As we near the end of the first quarter, investment grade tax-exempt bonds tracked in the S&P National AMT-Free Municipal Bond Index have returned 0.93% year-to-date underperforming relative to the over 2% return of the investment grade corporate bond market tracked in the S&P U.S. Investment Grade Corporate Bond Index.
What is going on? The reality is that there are both headwinds and tailwinds buffeting the municipal bond market.
First, some potential headwinds for municipal bonds for the rest of 2015:
- Retail Sentiment: The municipal bond market is heavily driven by retail investor sentiment. If ‘mom and pop’ don’t like municipal bonds then fund flows will most likely be negative. The more negative headlines the more likely that retail sentiment turns negative.
- Puerto Rico: This is an ugly and complex situation that is likely to lead to some massive defaults of Puerto Rico revenue bonds. So far, the S&P Municipal Bond Puerto Rico Index has dropped 1.34% in March eroding the previous two months of positive performance. State bond funds with Puerto Rico bond exposure are impacted on two fronts 1) bond prices falling and 2) possible lack of liquidity when and if they decide to sell the bonds. The uninsured bonds are included in the S&P Municipal Bond High Yield Index and the recent drop in bond prices is helping to weigh the high yield segment down. There are no Puerto Rico bonds in the S&P National AMT-Free Municipal Bond Index.
- Illinois and New Jersey: Each of these states has pretty large pension short falls to negotiate and this may result in headline after headline of bad press.
- Chicago: Is Chicago is the next Detroit? I don’t think so. However, how the Windy City deals with its budget and obligations is most likely going to be closely watched again creating headlines.
- Rising Interest Rates: Bonds are bonds, if yields rise bond prices go down.
Some potential tailwinds for municipal bonds in 2015 include:
- High quality: The investment grade municipal bonds tracked in the S&P National AMT-Free Municipal Bond Index are incrementally higher quality than their corporate counterparts. Please refer to Should Municipal Bonds Be Considered Core? for more detail.
- Supply and demand:
- No tax relief in sight: Demand for tax-exempt bonds is in large part driven by the current tax environment.
- New issue supply: Demand still outpaces supply. While new issues have been increasing, the volume is partly driven by refunding bonds replacing higher yielding bond issues.
- Diversification: There are tens of thousands of municipal bond issuers from small local municipalities to states and territories. The vast majority are investment grade. There are over 10,000 bonds tracked in the S&P National AMT-Free Municipal Bond Index and all are investment grade.

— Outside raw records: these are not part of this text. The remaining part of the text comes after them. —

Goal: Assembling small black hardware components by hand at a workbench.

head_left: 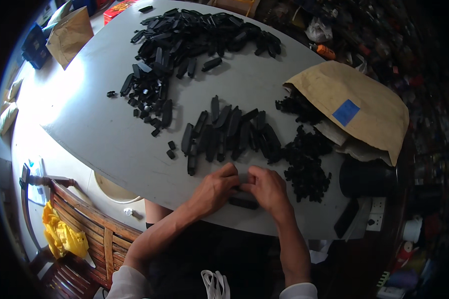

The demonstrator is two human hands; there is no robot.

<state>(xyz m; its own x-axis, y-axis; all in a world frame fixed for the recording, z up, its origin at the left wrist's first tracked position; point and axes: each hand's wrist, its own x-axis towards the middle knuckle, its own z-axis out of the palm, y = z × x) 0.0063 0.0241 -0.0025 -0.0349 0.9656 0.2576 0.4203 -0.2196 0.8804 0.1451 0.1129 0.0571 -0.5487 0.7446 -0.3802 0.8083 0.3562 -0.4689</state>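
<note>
My left hand (215, 191) and my right hand (268, 190) meet close to the table's near edge, fingers pinched together. Whatever lies between the fingertips is too small and hidden to name. Just below them a long black plastic piece (243, 203) rests on the grey table (134, 154). Beyond my hands lies a loose group of long black plastic pieces (229, 129). To the right of my right hand is a heap of small black parts (308, 164).
A large heap of black pieces (184, 35) covers the far side. Small black blocks (147, 102) lie left of centre. An open brown paper bag (369, 104) lies at the right, near a black round container (361, 178). A wooden chair (95, 224) with a yellow bag (62, 231) stands left.
</note>
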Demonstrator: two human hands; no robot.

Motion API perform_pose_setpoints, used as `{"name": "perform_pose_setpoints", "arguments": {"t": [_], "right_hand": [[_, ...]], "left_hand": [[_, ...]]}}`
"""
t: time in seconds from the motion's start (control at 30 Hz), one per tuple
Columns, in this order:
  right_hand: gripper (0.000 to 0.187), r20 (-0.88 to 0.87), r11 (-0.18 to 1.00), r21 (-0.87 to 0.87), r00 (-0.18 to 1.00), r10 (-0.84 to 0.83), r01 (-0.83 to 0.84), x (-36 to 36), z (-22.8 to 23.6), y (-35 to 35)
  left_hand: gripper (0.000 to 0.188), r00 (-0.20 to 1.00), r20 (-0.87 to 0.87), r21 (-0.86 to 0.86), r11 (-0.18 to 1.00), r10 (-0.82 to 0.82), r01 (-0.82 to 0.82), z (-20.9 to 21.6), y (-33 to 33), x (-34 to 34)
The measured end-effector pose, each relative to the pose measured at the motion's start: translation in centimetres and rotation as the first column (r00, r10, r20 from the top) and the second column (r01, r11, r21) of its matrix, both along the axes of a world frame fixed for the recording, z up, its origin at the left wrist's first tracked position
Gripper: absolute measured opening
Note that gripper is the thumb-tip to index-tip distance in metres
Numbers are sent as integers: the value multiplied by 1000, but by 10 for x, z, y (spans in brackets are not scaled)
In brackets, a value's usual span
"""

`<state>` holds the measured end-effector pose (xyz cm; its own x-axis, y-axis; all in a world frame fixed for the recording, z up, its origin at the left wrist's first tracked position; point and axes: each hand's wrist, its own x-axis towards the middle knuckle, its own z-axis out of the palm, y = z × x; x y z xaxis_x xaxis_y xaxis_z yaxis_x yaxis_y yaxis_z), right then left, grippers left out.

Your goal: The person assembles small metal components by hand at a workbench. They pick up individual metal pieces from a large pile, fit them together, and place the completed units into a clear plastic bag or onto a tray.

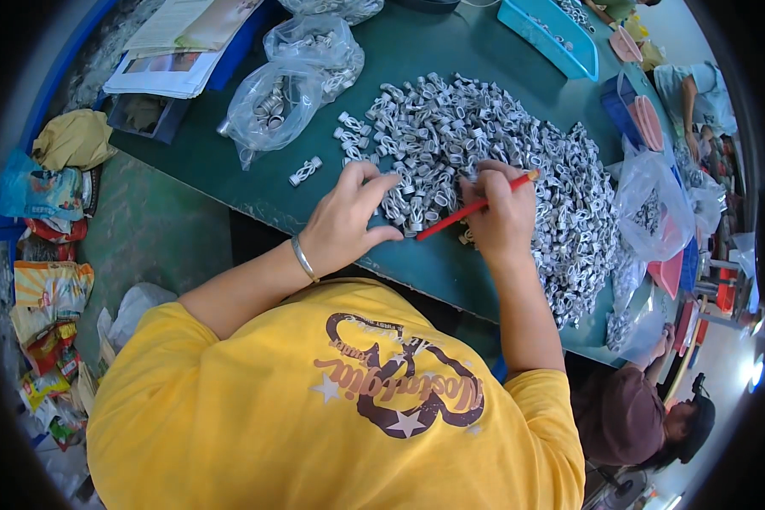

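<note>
Someone in a yellow T-shirt sat at a green worktop [438, 265], both bare hands at the near edge of a broad heap of small grey looped fittings [450, 119], which looked like metal. The heap lay just beyond the two grips and spread well out past the right one.

The left hand [340, 217] had its thumb and fingers spread apart, fingertips beside the closest pieces; I saw nothing held between them. The right hand [501, 217] was closed around a slim red stick [452, 220], probably a pencil, its lower end slanting toward the left thumb. Whether those fingers also pinched a fitting, I couldn't tell.

Left of the left grip lay a single stray fitting [306, 172], and beyond it a clear plastic bag [272, 106] with pieces inside.

To me this looked like picking through the heap. The next move seemed to call for the left thumb and fingers to close on a few pieces, with the stick clear of them.
</note>
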<state>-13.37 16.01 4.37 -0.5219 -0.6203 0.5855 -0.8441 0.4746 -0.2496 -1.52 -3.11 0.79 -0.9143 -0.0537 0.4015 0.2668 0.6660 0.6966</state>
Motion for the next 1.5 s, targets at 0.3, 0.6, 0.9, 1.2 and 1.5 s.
{"name": "perform_pose_setpoints", "arguments": {"t": [0.3, 0.6, 0.9, 1.2, 1.5], "right_hand": [[27, 197, 968, -246, 980, 12, 38, 42, 1, 30], [30, 364, 914, -403, 924, 118, 42, 70, -26, 38], [31, 540, 807, -586, 778, 320, 75, 81, -23, 27], [20, 542, 893, -443, 818, 194, 81, 80, -34, 28], [22, 194, 960, -270, 973, 127, -72, 61, -28, 17]], "left_hand": [[30, 993, -45, -64, 992, -113, 110, -1, 8, -14], [30, 992, -58, 24, 994, -108, 110, 2, 4, -15], [23, 959, 45, 434, 871, -279, 232, 9, 25, -2], [27, 969, -27, 140, 958, -247, 248, 10, 21, -3], [41, 963, 122, -39, 969, -239, 246, 12, 19, -6]]}}
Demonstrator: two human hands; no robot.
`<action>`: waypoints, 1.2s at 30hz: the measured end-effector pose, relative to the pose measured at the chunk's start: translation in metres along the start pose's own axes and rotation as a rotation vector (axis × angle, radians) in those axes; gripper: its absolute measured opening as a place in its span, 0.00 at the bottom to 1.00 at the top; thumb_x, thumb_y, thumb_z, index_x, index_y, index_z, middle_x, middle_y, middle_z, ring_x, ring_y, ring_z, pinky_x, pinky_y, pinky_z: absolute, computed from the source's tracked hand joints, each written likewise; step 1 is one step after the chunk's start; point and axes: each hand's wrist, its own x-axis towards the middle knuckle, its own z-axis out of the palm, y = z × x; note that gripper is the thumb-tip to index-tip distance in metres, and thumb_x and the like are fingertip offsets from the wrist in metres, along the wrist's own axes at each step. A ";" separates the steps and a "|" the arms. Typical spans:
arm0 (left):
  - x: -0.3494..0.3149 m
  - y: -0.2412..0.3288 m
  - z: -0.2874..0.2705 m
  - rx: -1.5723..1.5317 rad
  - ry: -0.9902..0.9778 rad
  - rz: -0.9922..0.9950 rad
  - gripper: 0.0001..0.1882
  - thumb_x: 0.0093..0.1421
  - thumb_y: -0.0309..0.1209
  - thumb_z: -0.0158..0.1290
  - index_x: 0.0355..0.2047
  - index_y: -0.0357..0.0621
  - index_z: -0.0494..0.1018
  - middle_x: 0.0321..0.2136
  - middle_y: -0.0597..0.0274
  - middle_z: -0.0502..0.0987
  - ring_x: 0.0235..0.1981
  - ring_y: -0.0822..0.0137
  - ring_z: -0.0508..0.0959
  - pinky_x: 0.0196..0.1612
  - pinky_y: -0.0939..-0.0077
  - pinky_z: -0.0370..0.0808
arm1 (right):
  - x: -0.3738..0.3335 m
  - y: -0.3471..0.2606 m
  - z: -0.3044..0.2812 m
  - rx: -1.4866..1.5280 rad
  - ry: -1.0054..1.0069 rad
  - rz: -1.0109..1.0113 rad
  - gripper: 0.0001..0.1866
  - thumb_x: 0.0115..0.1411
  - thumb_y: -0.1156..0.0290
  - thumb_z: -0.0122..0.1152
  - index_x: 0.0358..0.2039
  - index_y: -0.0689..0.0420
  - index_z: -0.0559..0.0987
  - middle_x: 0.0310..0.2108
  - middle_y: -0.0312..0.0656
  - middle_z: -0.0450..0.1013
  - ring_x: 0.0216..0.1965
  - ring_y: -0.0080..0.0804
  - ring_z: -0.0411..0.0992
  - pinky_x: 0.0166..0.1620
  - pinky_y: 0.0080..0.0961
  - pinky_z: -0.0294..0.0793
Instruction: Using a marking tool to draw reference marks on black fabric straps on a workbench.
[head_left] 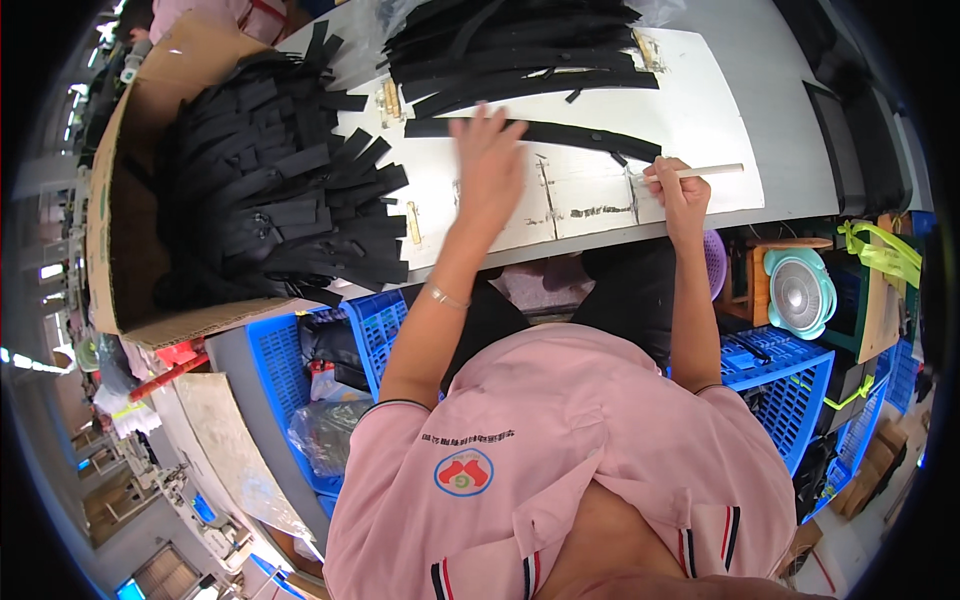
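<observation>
A single black fabric strip lies across a white board in front of me. My left hand, slightly blurred, is over the strip's left part with its fingers stretched out and apart. At the strip's right end my right hand is closed around a slim white pen. Its tip side is hidden by my fingers. Dark ruled lines and a smudged black mark show on the board below the strip. Farther back, several similar black strips lie side by side on the board.
A cardboard box packed with black strips stands on the grey table at left. Blue plastic crates flank me below the table. A turquoise fan stands at right, beside a purple basket.
</observation>
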 end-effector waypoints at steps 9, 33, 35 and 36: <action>-0.055 -0.082 -0.128 0.671 0.123 -0.215 0.12 0.53 0.23 0.60 0.40 0.45 0.82 0.54 0.55 0.77 0.68 0.46 0.64 0.71 0.33 0.43 | 0.004 -0.019 0.017 -0.163 -0.055 -0.113 0.18 0.71 0.67 0.58 0.59 0.57 0.79 0.36 0.39 0.83 0.29 0.16 0.71 0.36 0.16 0.72; -0.058 0.091 0.011 -0.098 -0.229 -0.025 0.32 0.63 0.35 0.59 0.66 0.39 0.67 0.70 0.45 0.60 0.74 0.43 0.52 0.73 0.40 0.40 | -0.068 -0.008 0.023 -0.855 -0.044 -0.690 0.25 0.57 0.69 0.69 0.56 0.55 0.75 0.52 0.41 0.78 0.51 0.40 0.73 0.57 0.41 0.68; -0.073 0.089 0.000 -0.057 -0.239 -0.056 0.33 0.63 0.36 0.59 0.67 0.40 0.66 0.71 0.46 0.59 0.75 0.43 0.51 0.73 0.38 0.37 | -0.064 -0.006 0.014 -0.922 -0.001 -0.687 0.25 0.57 0.69 0.69 0.56 0.56 0.75 0.52 0.41 0.78 0.51 0.40 0.73 0.58 0.42 0.68; -0.080 0.087 -0.006 -0.014 -0.248 -0.088 0.34 0.63 0.36 0.59 0.68 0.41 0.64 0.72 0.47 0.58 0.75 0.43 0.50 0.72 0.37 0.35 | -0.062 -0.005 0.010 -0.987 0.041 -0.686 0.25 0.57 0.69 0.69 0.56 0.56 0.75 0.51 0.41 0.78 0.51 0.39 0.73 0.58 0.42 0.67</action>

- Comparative yield with less duration risk: Relative to other investment grade fixed income asset classes, investment grade municipal bonds still provide comparative yield when viewed from the Taxable Equivalent Yield perspective. Using a 35% tax rate the Taxable Equivalent Yield of the S&P National AMT-Free Municipal Bond Index is 2.91% while the yield of taxable bonds in the S&P U.S. Investment Grade Corporate Bond Index is 2.81%. Meanwhile, the duration of the bonds in the S&P National AMT-Free Municipal Bond Index is 4.7 years nearly two years shorter than its corporate bond index counterpart.
- Value in the ‘belly of the curve’: On a nominal yield basis a diversified basket of non-callable investment grade bonds tracked in the S&P AMT-Free Municipal Series 2020 Index (5 year bonds) have a higher yield than the 5 year U.S. Treasury bond. The same is true for the S&P AMT-Free Municipal Series 2024 index (9 year bonds) verses the 10 year U.S. Treasury bond yield. Note: S&P Dow Jones Indices has not yet launched the index tracking non-callable bonds in 2025.
And then there is the Tobacco Settlement bond sector.
- Tobacco Settlement bonds: This sector has a split personality – it is both a short term positive return driver and a long term hazard. So far in 2015 tobacco settlement bonds have returned over 3.7% as tracked by the S&P Municipal Bond Tobacco Index. Recent successful refunding bond issues have certainly helped and no defaults are imminent but the long term future is clouded (I have called it a “dark cloud on the horizon”) as these bonds are dependent upon U.S. sales revenue of tobacco products. The long duration of bonds in this sector also make it prone to dramatic price changes when yields change. Tobacco settlement bonds are excluded from the S&P National AMT-Free Municipal Bond Index.